“You must teach what is in accord with sound doctrine.” Titus 2:1 (NIV)
“Fight the good fight of the faith. Take hold of the eternal life to which you were called when you made your good confession in the presence of many witnesses.” I Timothy 6:12 (NIV)
Call me old fashioned, but I believe that Biblical literacy goes hand in hand with a strong faith. I believe the Bible writers were inspired by the Holy Spirit when they wrote, and that the Spirit also has a role in assisting us with interpreting the scriptures, so that we have an objective basis for our faith. I believe that the Spirit’s role in inspiration insures that the Bible is absolute, revealed truth, and that, under the illumination of the Spirit, it is possible for us to understand and interpret it in such a way that allows us to live by that truth, and apply it to our lives. As a result, I believe that one of the keys to keeping young people in the church is for them to be grounded in the teachings of the scripture, in such a way that they can not only see the truths of the scripture, but that they actually experience the blessings of living by them.
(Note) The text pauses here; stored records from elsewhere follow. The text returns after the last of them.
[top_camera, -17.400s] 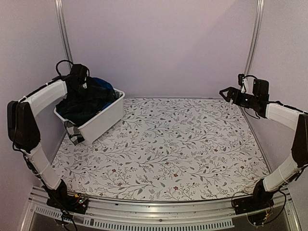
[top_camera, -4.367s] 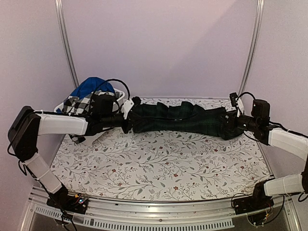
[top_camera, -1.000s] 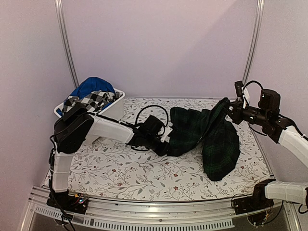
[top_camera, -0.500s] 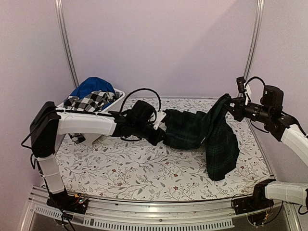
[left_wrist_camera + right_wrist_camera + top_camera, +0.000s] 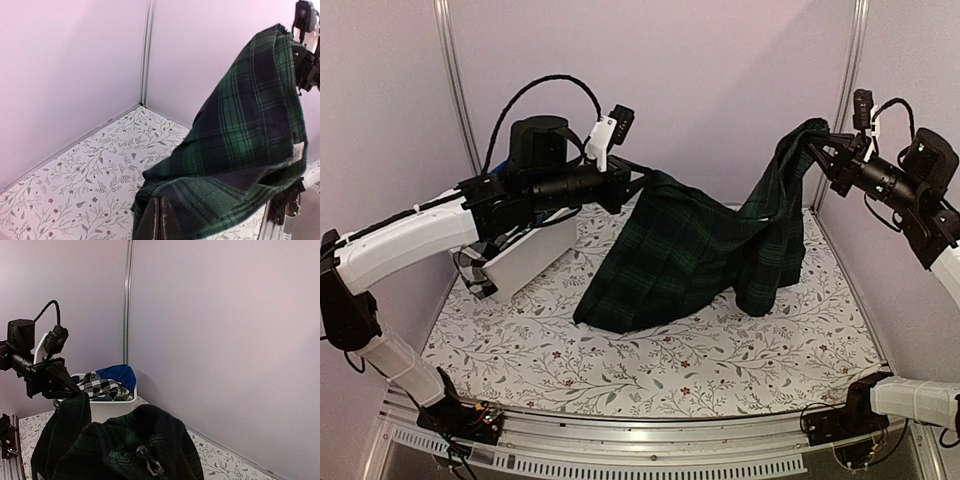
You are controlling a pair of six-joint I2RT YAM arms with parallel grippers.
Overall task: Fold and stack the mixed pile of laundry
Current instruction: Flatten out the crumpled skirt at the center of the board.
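Both arms hold the tartan garment (image 5: 685,250) up in the air, spread out between them. The left claw (image 5: 642,181) is pinched tight on one top corner. The right claw (image 5: 820,148) is pinched tight on the other. The bottom edge hangs down and seems to rest on the bench (image 5: 720,365). The checked shirt (image 5: 102,387) and the blue garment (image 5: 117,374) wait in the white tub (image 5: 520,262). I think this is the spreading-out step. Next, it needs laying down flat and smooth, ready to fold.
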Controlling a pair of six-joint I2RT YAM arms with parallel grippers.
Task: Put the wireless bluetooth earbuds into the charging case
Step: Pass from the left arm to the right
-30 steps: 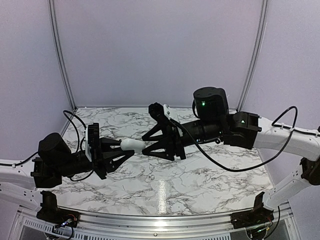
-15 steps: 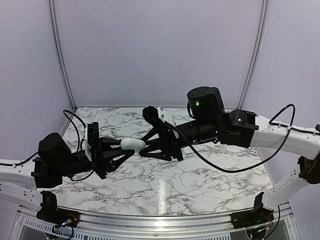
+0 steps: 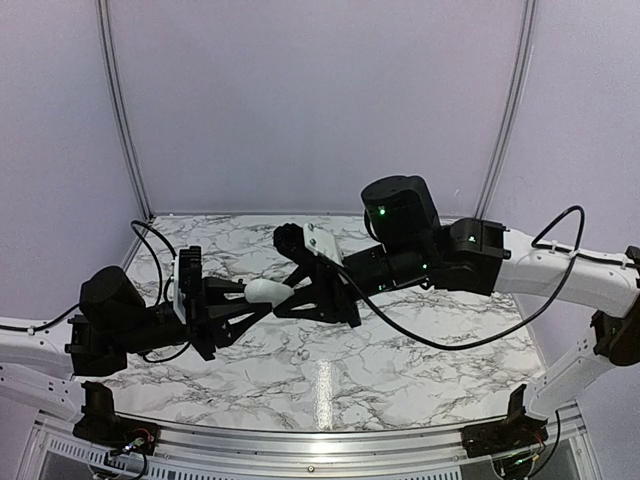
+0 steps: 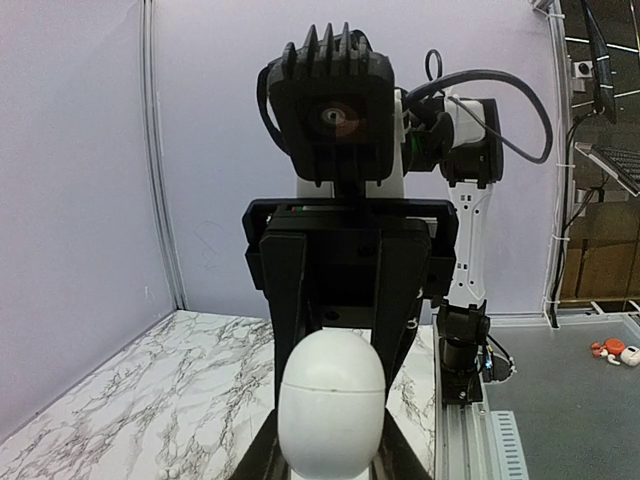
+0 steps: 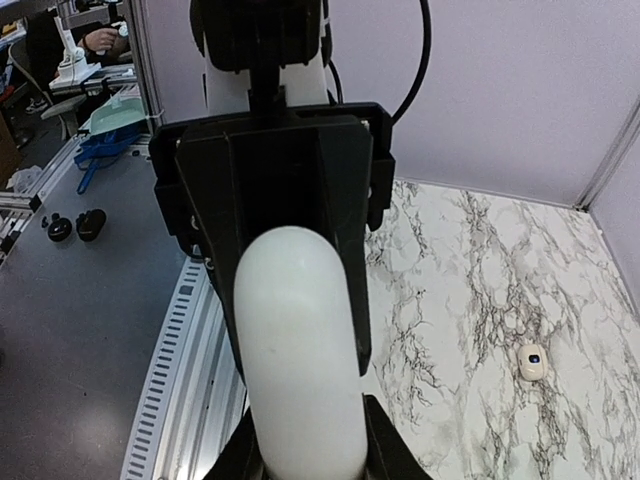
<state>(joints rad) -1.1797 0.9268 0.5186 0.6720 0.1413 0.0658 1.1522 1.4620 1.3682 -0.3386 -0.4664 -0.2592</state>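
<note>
The charging case (image 3: 266, 291) is a glossy white pebble with its lid shut, held in the air above the marble table. My left gripper (image 3: 250, 297) is shut on its near end, fingers on both sides (image 4: 331, 455). A seam crosses the case (image 4: 331, 400) below its far end. My right gripper (image 3: 290, 292) faces the left one and has its fingers against both flat faces of the case (image 5: 298, 340), shut on it (image 5: 305, 440). One earbud (image 5: 532, 362), tiny, white and with a dark spot, lies on the marble to the right.
The marble table (image 3: 400, 350) is bounded by lilac walls and a metal rail (image 3: 300, 440) at the near edge. Beyond the table edge lie a blue dustpan (image 5: 100, 150) and two black knobs (image 5: 75, 225) on a grey bench.
The right arm has moved left until its fingers took in the case's far end, and its jaws have narrowed onto it. The left arm has stayed almost still with the case.
</note>
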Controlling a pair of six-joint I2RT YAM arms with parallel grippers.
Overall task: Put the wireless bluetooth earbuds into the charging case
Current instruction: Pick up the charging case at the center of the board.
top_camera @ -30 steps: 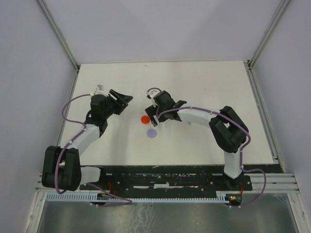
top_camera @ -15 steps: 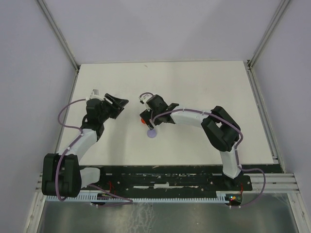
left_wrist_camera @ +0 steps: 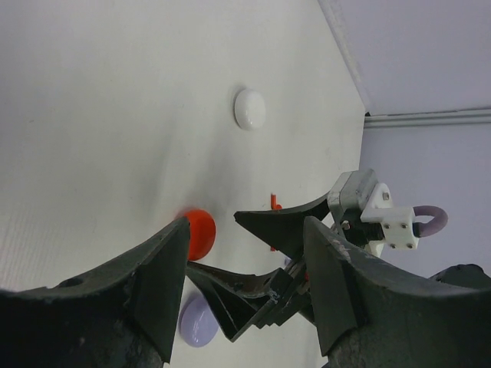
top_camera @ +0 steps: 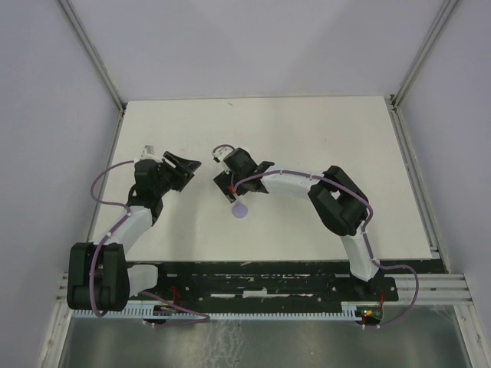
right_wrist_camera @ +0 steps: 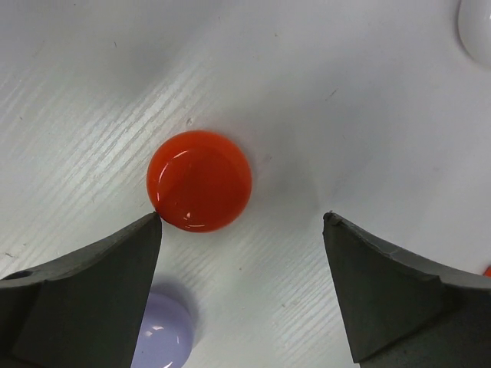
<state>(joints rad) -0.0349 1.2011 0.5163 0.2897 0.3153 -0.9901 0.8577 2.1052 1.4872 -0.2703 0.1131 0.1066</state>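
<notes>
Right gripper (right_wrist_camera: 242,218) spread wide, empty, poised over the red disc (right_wrist_camera: 199,180) (likely the case), which sits toward one finger. Red earbud (left_wrist_camera: 274,203) lies just outside the other finger; stem direction unclear. Left gripper (left_wrist_camera: 245,222) half-open, empty, farther off.

Right wrist view: the white disc (right_wrist_camera: 477,21) is cut off at the 2 o'clock corner. The pale purple disc (right_wrist_camera: 163,336) is cut by the bottom edge at 7 o'clock. A red bit (right_wrist_camera: 486,271) is clipped at 4 o'clock. Overhead view: the right gripper (top_camera: 230,188) largely covers the red disc (right_wrist_camera: 199,181).
</notes>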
“For the word of God is living and active. Sharper than any double-edged sword, it penetrates even to dividing soul and spirit, joints and marrow; it judges the thoughts and intentions of the heart.” Hebrews 4:12 (NIV)
Once again, from personal observation, I have seen this principle illustrated. I taught Bible in various Christian academies for 13 years. Most of my students were in high school, and in spite of the fact that the majority of them came from homes where both parents were practicing Christians, the vast majority of them were Biblically illiterate, and spiritually empty. These are kids who grew up in Sunday school, for the most part, and were active in their church youth group, though I would have to say that for most of them, their primary interest in the youth group was the social aspect of it. Teaching Bible was a slow, sometimes painful process. Many students were convinced that they already had “enough” faith, and enough Bible knowledge, and had boiled the Christian message down to “love Jesus, don’t have sex before you are married, and don’t smoke, drink or do drugs.” It was quite unfortunate that some of them, in spite of using that as a tag line for their own faith experience, often ignored even those few principles when it was convenient for them to do so.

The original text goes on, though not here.